#### [Brief]
An exact restatement of all the data is required, with the pictures left out.

#### [Data excerpt]
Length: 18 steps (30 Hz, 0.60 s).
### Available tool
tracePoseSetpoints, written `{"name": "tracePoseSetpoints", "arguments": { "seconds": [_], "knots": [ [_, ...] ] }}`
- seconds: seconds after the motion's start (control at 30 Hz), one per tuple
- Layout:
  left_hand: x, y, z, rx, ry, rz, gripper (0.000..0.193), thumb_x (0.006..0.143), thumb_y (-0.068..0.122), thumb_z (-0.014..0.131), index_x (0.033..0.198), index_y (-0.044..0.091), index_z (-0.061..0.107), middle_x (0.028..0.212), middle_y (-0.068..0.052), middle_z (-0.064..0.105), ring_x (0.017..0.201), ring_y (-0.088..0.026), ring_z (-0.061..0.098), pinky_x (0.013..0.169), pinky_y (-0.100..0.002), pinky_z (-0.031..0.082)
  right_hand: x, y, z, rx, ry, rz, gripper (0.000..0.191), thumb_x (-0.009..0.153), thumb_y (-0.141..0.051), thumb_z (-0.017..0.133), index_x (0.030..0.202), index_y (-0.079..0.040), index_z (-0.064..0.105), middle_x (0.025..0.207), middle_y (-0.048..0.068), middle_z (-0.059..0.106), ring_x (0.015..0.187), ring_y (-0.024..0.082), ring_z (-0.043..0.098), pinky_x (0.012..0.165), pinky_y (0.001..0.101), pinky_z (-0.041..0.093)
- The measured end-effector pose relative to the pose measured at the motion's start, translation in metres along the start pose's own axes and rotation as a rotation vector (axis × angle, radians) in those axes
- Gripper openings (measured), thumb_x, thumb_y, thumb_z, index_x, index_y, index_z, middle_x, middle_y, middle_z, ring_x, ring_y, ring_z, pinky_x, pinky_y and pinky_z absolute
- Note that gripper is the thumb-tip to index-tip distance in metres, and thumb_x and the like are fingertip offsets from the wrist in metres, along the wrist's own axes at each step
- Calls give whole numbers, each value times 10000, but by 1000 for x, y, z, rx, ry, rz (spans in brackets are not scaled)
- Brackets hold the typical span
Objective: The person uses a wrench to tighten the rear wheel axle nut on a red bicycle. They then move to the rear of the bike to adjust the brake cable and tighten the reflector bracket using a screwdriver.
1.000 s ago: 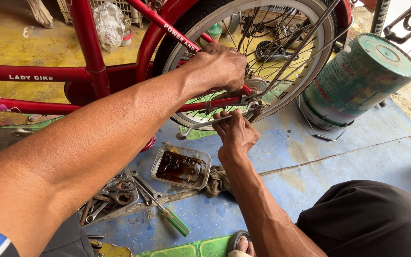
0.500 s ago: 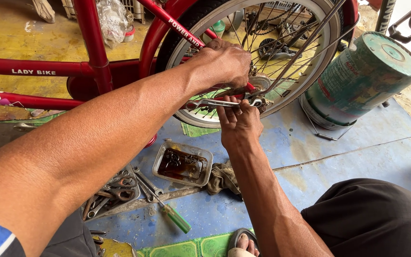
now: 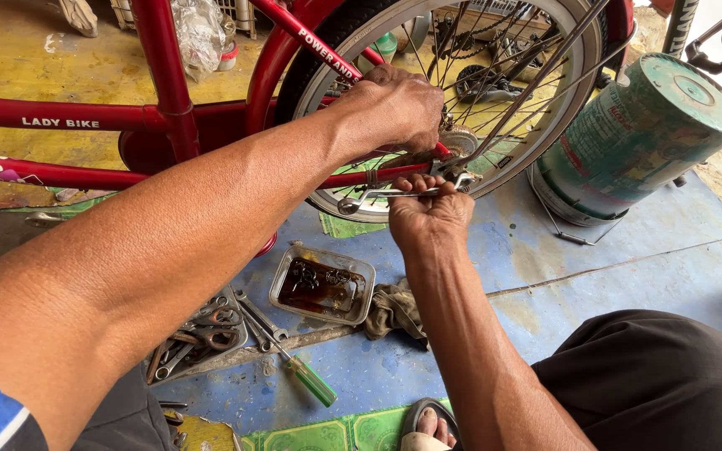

#### [Written response]
Length: 18 steps (30 Hz, 0.60 s).
### Available tool
tracePoseSetpoints, written `{"name": "tracePoseSetpoints", "arguments": { "seconds": [_], "knots": [ [_, ...] ] }}`
- seconds: seconds after the motion's start (control at 30 Hz), one per tuple
- Layout:
  left_hand: x, y, z, rx, ry, rz, gripper (0.000..0.193), thumb_x (0.006..0.143), thumb_y (-0.068..0.122), thumb_z (-0.014..0.131), index_x (0.033..0.198), index_y (-0.044..0.091), index_z (-0.061..0.107), middle_x (0.028..0.212), middle_y (-0.068..0.052), middle_z (-0.064..0.105), ring_x (0.017..0.201), ring_y (-0.088..0.026), ring_z (-0.061..0.098), pinky_x (0.013..0.169), pinky_y (-0.100..0.002), pinky_z (-0.031..0.082)
  right_hand: x, y, z, rx, ry, rz, gripper (0.000..0.191), thumb_x (-0.009..0.153), thumb_y (-0.141..0.051), thumb_z (-0.017..0.133), index_x (0.030..0.202), index_y (-0.079..0.040), index_z (-0.064..0.105), middle_x (0.025..0.207), middle_y (-0.048..0.068), middle_z (-0.059..0.106), ring_x (0.015..0.187), ring_y (-0.024..0.082), ring_z (-0.043..0.098), pinky_x (0.012..0.165), pinky_y (0.001..0.101), pinky_z (-0.041..0.093)
- The measured end-effector pose relative to the pose measured at the motion's start, translation in metres along the start pose's own axes and rotation as a rotation vector (axis × angle, radians) in those axes
- Gripper openings (measured), thumb_x, thumb_y, thumb_z, index_x, index_y, index_z, middle_x, middle_y, middle_z, ring_x, ring_y, ring_z, pinky_x, pinky_y and pinky_z absolute
- Note that gripper is the thumb-tip to index-tip distance in metres, and thumb_x and the like are fingertip offsets from the wrist in metres, along the wrist's own axes at each step
- Calls give whole numbers, each value times 10000, but by 1000 for x, y, z, rx, ry, rz (spans in brackets are not scaled)
- Brackets hold the typical span
Objective: The person uses a wrench to tighten the rear wheel axle nut on a red bicycle. They then move to the rear of the bike to adjust the brake cable and tighten the reflector bracket using a screwdriver.
1.000 s ago: 
0.500 s ago: 
now: 

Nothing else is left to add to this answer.